Dünya Uygur Kurultayı, Türkiye'de ailelerine ulaşmak için Çin Büyükelçiliği önünde protestolarına devam eden Uygur Türklerine yapılan müdahaleye ilişkin yazılı açıklama yaptı.
"NAZİ TARZI TOPLAMA KAMPLARI"
Çin'in Doğu Türkistan'da "sistematik sindirme politikaları" yürüttüğü belirtilerek, bu politikaların tezahürü olan 2017'den beri "Nazi tarzı" toplama kampları inşa edildiğine dikkat çekildi.
"İNSANLIK DIŞI UYGULAMALAR AYYUKA ÇIKTI"
Açıklamada, "Uygur ve Kazak gibi Türk halklarını “ aşırılıktan arındırma” kisvesi altında beyin yıkama amacıyla profesör, doktor, öğretmen, memur, sanatçı, yazar, iş insanı, esnaf, tüccar, çiftçi, genç, yaşlı, erkek ve kadın gözetmeksizin 3 milyondan fazla insanı kamplara kapatıp işkence, köleleştirme, hapis, tecavüz, zorla kısırlaştırma, zorla kaybettirme, zorla çalıştırma da dahil olmak üzere insanlık dışı uygulamaları ayyuka çıkmış durumdadır" denildi.
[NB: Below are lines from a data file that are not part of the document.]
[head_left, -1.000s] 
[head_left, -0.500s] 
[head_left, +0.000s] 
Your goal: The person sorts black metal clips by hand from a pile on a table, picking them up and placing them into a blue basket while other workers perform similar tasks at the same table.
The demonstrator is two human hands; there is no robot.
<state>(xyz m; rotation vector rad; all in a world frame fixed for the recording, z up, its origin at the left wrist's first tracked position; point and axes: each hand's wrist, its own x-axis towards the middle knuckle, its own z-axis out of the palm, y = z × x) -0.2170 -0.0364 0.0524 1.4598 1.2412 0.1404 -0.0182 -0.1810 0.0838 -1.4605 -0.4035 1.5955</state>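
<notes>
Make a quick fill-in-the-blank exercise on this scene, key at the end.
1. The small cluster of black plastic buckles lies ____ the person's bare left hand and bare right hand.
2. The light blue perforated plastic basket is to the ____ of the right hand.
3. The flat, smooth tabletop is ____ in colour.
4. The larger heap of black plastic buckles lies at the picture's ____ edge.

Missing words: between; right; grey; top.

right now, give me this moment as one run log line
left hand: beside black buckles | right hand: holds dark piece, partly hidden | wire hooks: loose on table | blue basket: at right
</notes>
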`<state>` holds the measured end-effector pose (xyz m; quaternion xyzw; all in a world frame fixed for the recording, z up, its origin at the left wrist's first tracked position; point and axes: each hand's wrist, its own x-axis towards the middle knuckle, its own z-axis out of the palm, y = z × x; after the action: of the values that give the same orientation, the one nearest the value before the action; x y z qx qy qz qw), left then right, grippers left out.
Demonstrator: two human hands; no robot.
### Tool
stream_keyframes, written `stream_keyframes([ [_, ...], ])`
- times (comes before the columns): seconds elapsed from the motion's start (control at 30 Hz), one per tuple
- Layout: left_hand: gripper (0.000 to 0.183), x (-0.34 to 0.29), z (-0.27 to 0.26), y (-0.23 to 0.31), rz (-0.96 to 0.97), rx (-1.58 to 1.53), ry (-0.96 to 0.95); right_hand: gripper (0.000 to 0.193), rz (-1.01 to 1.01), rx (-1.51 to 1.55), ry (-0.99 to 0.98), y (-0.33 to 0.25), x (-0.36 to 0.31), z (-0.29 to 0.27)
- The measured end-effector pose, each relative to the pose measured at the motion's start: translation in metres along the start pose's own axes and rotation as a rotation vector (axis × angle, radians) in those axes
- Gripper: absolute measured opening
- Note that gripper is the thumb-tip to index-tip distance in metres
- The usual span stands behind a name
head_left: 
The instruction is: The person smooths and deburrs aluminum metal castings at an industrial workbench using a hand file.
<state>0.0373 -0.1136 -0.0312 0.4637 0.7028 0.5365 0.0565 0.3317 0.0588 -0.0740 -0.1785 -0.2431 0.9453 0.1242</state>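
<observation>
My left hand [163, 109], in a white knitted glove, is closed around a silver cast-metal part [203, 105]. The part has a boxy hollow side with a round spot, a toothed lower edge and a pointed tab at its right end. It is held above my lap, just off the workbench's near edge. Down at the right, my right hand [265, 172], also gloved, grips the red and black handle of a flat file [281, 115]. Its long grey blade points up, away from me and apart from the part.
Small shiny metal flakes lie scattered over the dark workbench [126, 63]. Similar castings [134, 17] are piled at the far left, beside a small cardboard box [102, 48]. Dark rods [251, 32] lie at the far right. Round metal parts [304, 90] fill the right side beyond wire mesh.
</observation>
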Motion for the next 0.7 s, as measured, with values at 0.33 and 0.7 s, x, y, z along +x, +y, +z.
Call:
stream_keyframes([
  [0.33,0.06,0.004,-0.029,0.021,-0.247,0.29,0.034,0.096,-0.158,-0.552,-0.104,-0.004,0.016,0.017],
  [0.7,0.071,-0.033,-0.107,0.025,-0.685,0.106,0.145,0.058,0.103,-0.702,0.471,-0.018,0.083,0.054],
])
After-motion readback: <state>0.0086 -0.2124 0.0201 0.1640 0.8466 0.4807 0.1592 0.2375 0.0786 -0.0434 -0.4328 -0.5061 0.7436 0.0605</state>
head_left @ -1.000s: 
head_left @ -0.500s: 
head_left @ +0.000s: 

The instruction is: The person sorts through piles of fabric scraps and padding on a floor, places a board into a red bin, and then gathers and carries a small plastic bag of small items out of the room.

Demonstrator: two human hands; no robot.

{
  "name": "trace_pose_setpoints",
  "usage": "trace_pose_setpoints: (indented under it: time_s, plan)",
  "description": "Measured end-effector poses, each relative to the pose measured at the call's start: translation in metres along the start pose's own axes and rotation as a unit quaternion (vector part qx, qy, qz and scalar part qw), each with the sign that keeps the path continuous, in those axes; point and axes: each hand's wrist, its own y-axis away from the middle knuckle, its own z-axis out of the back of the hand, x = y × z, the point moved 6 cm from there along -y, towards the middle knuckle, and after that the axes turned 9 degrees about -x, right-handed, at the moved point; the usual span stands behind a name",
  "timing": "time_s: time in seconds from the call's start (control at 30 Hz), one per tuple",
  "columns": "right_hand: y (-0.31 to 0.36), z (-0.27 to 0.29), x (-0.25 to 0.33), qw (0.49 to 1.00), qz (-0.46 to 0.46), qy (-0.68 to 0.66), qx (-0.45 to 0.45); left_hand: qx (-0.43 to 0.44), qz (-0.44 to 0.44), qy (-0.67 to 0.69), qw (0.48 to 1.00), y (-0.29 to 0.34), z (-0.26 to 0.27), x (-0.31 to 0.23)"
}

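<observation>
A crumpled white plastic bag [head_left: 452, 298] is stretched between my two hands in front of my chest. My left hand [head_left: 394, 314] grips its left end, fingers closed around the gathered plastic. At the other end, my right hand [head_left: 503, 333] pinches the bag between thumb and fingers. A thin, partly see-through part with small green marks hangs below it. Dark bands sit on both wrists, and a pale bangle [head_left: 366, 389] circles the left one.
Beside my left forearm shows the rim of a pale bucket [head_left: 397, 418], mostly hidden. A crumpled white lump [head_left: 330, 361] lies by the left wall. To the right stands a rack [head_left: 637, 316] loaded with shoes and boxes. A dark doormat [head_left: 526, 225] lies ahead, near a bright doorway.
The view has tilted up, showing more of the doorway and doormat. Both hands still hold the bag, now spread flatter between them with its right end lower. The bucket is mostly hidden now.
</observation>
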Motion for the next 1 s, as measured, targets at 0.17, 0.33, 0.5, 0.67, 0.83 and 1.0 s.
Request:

"TBMM'DE DE GÜNDEME GELMİŞTİ"
ABD ve AB parlamentosunda kabul edilmiş kanunların olduğu belirtilirken, "Kanada, İngiltere gibi ülkelerin parlamentolarında ve diğer bazı batılı devletlerin hükümet yetkilileri tarafından da dile getirilmiştir. Kardeş Türkiye Cumhuriyeti devletinin bakanları, muhalefet liderleri ve milletvekilleri tarafından da defalarca dile getirilmiş, TBMM’deki görüşmelerde de gündeme gelmiştir" ifadeleri kullanıldı.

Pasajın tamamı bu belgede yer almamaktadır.